Times 26293 – A win for the setter

Posted on Categories Daily Cryptic
This will be up in a couple of hours – depending on my ability to solve the thing, of course.

Which turned out to be prescient words, indeed, as I failed on the tricky 5a. At least, I saw it post-submission, when I ran through all the possibilities for 6-letter words with the three letters I did have at Onelook.com.

Travails apart, I thought this was excellent fare, with a bit for everyone – archaisms, literary stuff and a bit of science. And one can never have too little of that…

I’ll be back later to tidy up the inevitable typos.

ACROSS

1. TAP-DANCE – hands up who first thought of ‘lap-dance’? Must be all those Carry Ons I’ve been watching recently. TAP + C in DANE.
5. FOSTER – not ‘bolter’. FO (‘of’ reversed – or ‘backed’; far too cunning for me) + ST[e]ER (‘ox’) without one of its e’s (delete the last letter – ‘rear’ – of ‘horse’).
10. TAKE SOME BEATING – double definition.
11. NOSTRIL – SON reversed + TRI[a]L (difficult time without – ‘unable to take’ – its ‘a’).
12. IDIOTIC – this took me an age too, somewhat self-referentially, some might say. IDIO[ma]TIC (‘of colloquial speakers’) without its MA. I won’t begin to go into the places I visited.
13. CALAMARI – MAR in CALAI[s].
15. AVOID – this also took me the longest time.
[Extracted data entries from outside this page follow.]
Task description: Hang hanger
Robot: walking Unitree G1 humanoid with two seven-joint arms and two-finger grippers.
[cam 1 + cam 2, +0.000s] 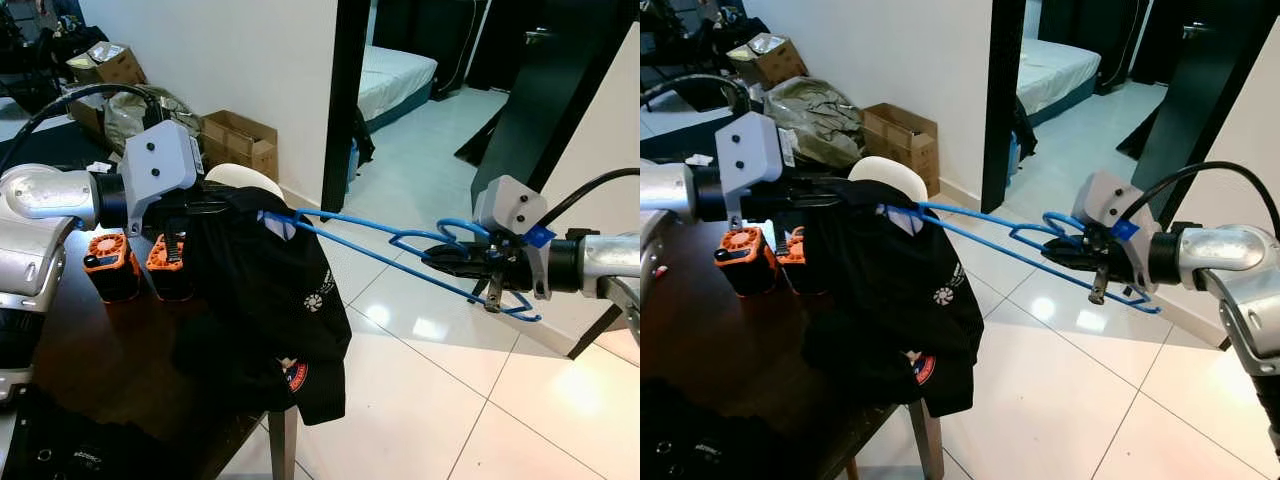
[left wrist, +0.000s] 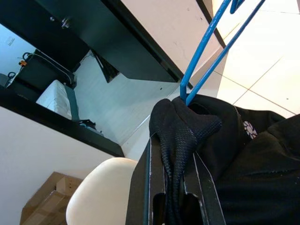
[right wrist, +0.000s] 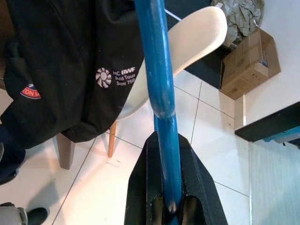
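Blue wire hanger [image 1: 400, 245] was clamped in the closed right gripper [image 1: 447, 256]; the left gripper [image 1: 205, 205] was closed on the black shirt [image 1: 265, 300] above the table [image 1: 110, 350].

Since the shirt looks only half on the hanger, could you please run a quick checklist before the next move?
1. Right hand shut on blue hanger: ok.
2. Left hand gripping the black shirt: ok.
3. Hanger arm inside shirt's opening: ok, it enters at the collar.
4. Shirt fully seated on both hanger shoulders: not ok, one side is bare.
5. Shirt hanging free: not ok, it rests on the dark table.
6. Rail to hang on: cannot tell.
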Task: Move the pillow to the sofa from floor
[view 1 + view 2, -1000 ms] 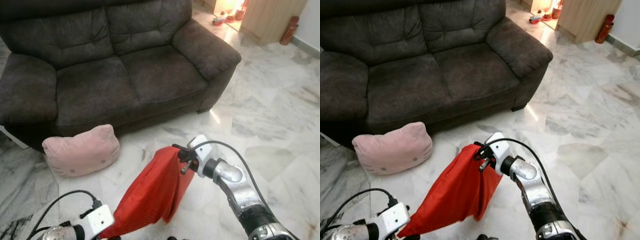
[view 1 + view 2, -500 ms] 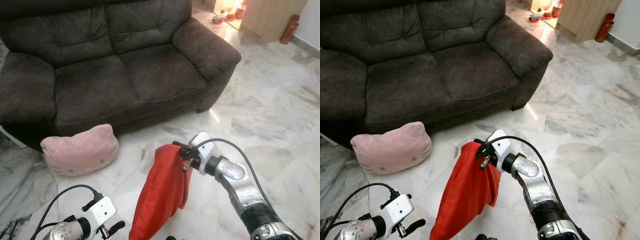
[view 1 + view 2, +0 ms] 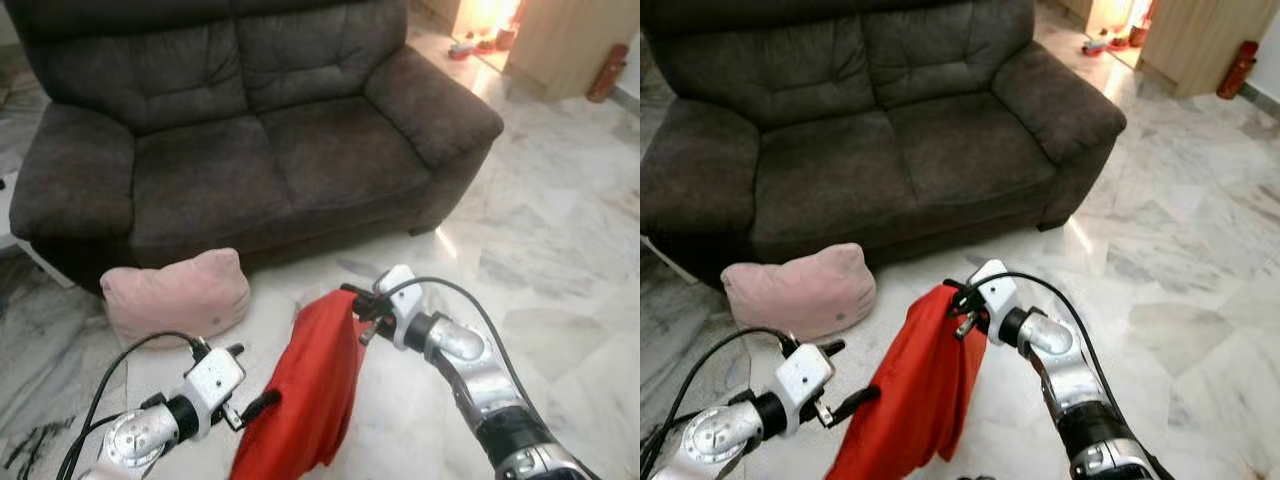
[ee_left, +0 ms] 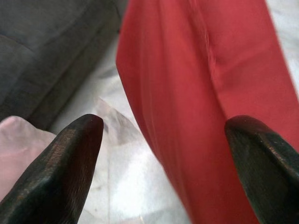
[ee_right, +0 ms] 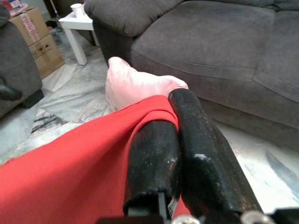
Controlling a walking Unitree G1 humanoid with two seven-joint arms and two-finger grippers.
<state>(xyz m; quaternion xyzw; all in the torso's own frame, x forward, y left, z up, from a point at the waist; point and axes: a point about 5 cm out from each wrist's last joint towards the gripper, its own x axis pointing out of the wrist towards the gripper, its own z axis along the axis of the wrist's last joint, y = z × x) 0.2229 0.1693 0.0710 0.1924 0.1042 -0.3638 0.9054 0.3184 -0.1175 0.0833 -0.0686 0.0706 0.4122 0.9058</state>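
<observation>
Right gripper sits mid-frame in the left eye view, fingers pinched together on the top edge of a red cloth, which hangs limp from it down toward the bottom edge of the frame. Right wrist view confirms it: both black fingers pressed side by side with red fabric caught between them. Left gripper is lower left, fingers spread apart, holding nothing, with one fingertip just beside the cloth's left edge; in the left wrist view the two fingertips stand wide with red fabric across the gap, contact unclear. Pink pillow lies on the marble floor at left of centre, just in front of the sofa base below the left seat cushion, apart from both grippers. Sofa is dark grey-brown and spans the upper half of the frame. A small white side table and a cardboard box show in the right wrist view.
</observation>
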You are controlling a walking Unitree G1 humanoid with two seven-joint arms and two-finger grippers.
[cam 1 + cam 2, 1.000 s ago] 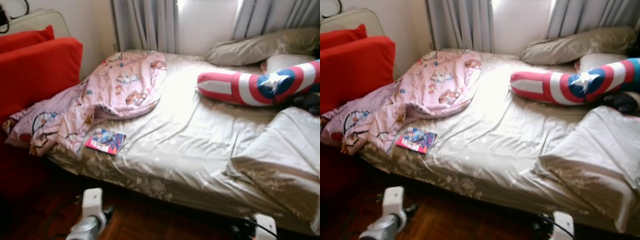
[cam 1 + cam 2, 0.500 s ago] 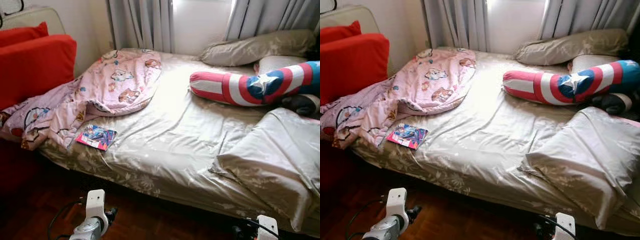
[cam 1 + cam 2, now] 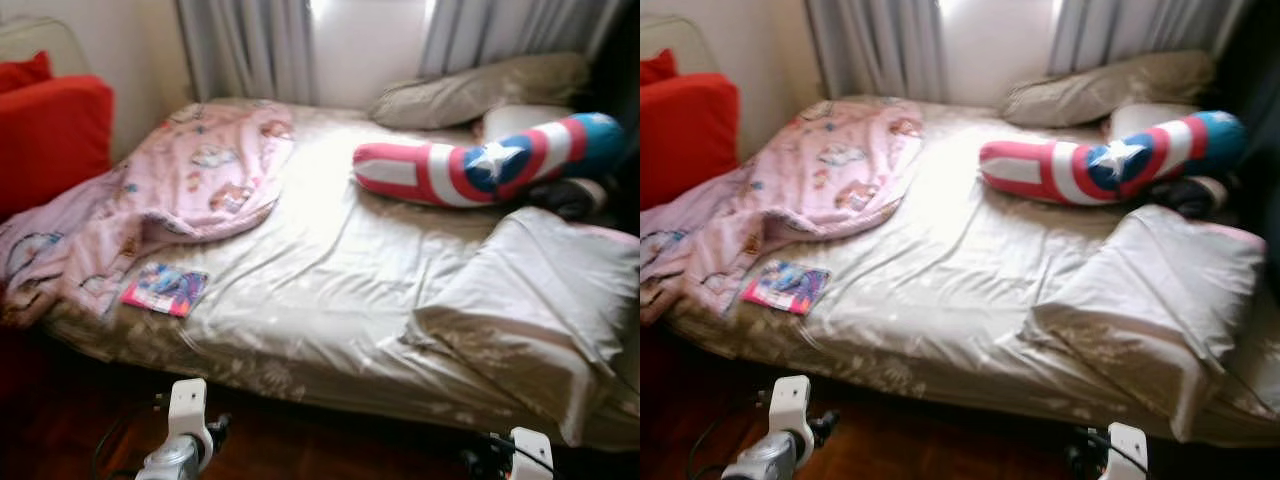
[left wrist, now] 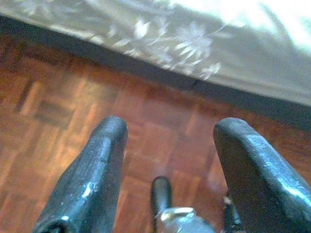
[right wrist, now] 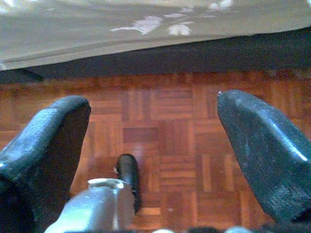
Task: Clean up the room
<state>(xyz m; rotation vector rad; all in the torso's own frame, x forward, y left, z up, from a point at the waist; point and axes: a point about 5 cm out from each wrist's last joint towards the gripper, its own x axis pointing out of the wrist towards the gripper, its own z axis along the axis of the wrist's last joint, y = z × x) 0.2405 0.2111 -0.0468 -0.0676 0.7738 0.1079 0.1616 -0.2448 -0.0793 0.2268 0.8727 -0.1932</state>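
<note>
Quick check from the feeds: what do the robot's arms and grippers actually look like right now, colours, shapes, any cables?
Each arm ends low in the eye views in a white, boxy bracket; the left arm has a silver cylindrical body below it and a thin black cable beside it. A black cable runs by the right arm too. The left gripper and right gripper each have two thick, rounded, glossy black fingers.

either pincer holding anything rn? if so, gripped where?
Nothing held. Left pincer and right pincer are both open, hanging over bare parquet floor beside the bed's edge.
</note>
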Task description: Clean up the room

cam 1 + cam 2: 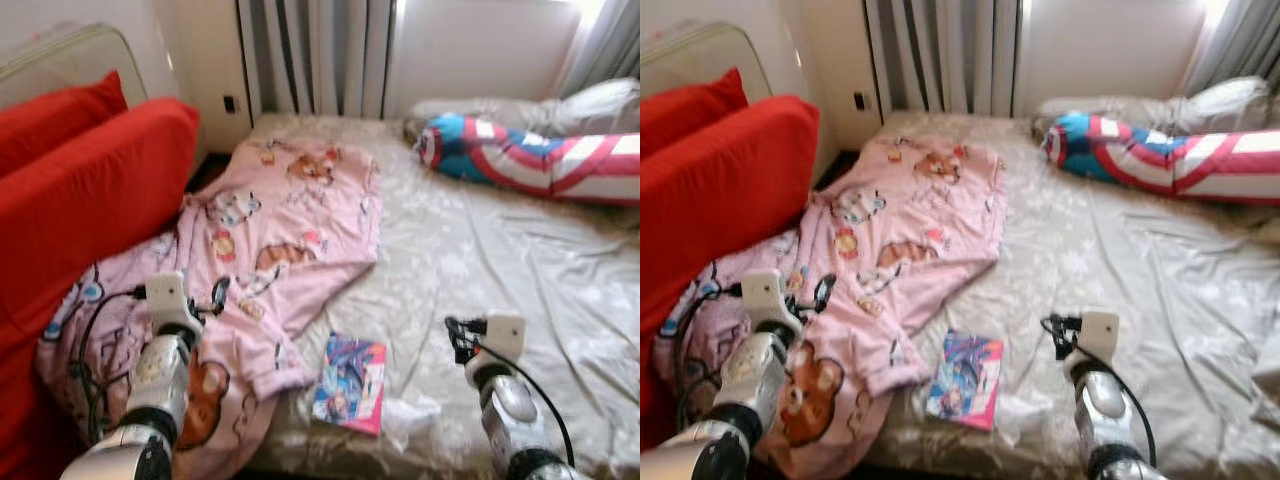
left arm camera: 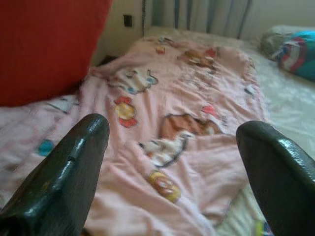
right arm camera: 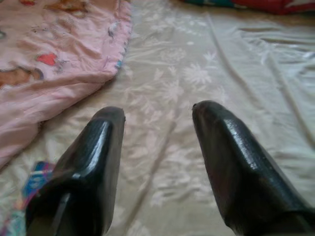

DIVA reversed around O[pera].
18. REFIT – REF (‘man dressed in black often’ – even when they dress in pink or blue, they don’t look as ridiculous as Norwich City in their away strip) + IT.
20. BANISTER – IS in BANTER (beloved of this site, and soon, I fear, to be directed in my direction…)
23. MEERKAT – the French, the Russians and the Chinese all tried to bring it about – if you believe the propaganda – but only the Meerkats of the mammals have achieved the classless society and made it work for centuries. ARK ‘at sea’ – ie an anagram – thus RKA enters MEET (‘suitable’ – as in the King James Version of the Bible, ‘meet to be partakers of the inheritance of the saints in light’) and not vice-versa.
25. RUN OVER.
26. ROBIN GOODFELLOW – for years I thought this was merely the name of a bloke who gave racing tips – in the Express, was it? – but he turns out to have a longer pedigree as a sprite, demon, fairy , fey. You pays your money…It’s an anagram* of ID FOLLOW OBERON and G[race].
27. NOWISE – NOSE around WI.
28. PREMIERE – REM (‘rapid eye movement’) in PI (‘very good’) followed by ERE (‘before’).

DOWN

1. TITANS – TIT[i]ANS.
2. PIKESTAFF – ‘man’ in the verbal sense.
3. AUSTRIA – [f]AUST + AIR reversed.
4. CAMEL – CAME + L (learner driver).
6. OCARINA – this took me ages, as I was fixated with ‘pit’. CARIN[g] in the outer letters of O[rchestr]A.
7. TWIST – and another in the north-east to hold me up inordinately. Double definition, and nothing whatever to do with Brian…
8. REGICIDE – another that had me tearing out what little hair I have left. A cryptic definition, and a very good one. Well, it would have to be to trip me up in the form I’m in…
9. OBSIDIAN – yet another one I struggle with like Jacob with his angel. At least I was on the right trail – the word is just not one I use very often. It’s an anagram of BANDS + I + O + I.
14. AMBITION – the definition is ‘aim’, and the wordplay is AM (‘live’, as in ‘Cogito ergo sum’) + BIT (‘extract’) + I + ON (‘broadcast’).
16. OVERVALUE – A REVUE + LOV[e]*.
17. TRIMARAN – ‘boat’; TRIM (‘edging’) + A (‘ahead initially’) + RAN (‘raced’).
19. TAKINGS – TA + KINGS.
21. SUNBEAM – ‘ray’; I may be missing something here, as I can see the rafter – BEAM – and the ‘S[ubmerged] at the outset’ – S – (I think), but that leaves UN. There must be more to it than ‘a rafter, almost’ being UN BEAM in Franglais, so I await the correct parsing with interest and trepidation…Thanks to Jim and others: the correct parsing is BEAM preceded by (‘at the outset’) SUN[k] (‘almost submerged’).
22. DROWSE – DOWSE (to walk around with a forked stick and wait for it to tremble – you could be waiting a long time unless you’ve got the shakes) around R.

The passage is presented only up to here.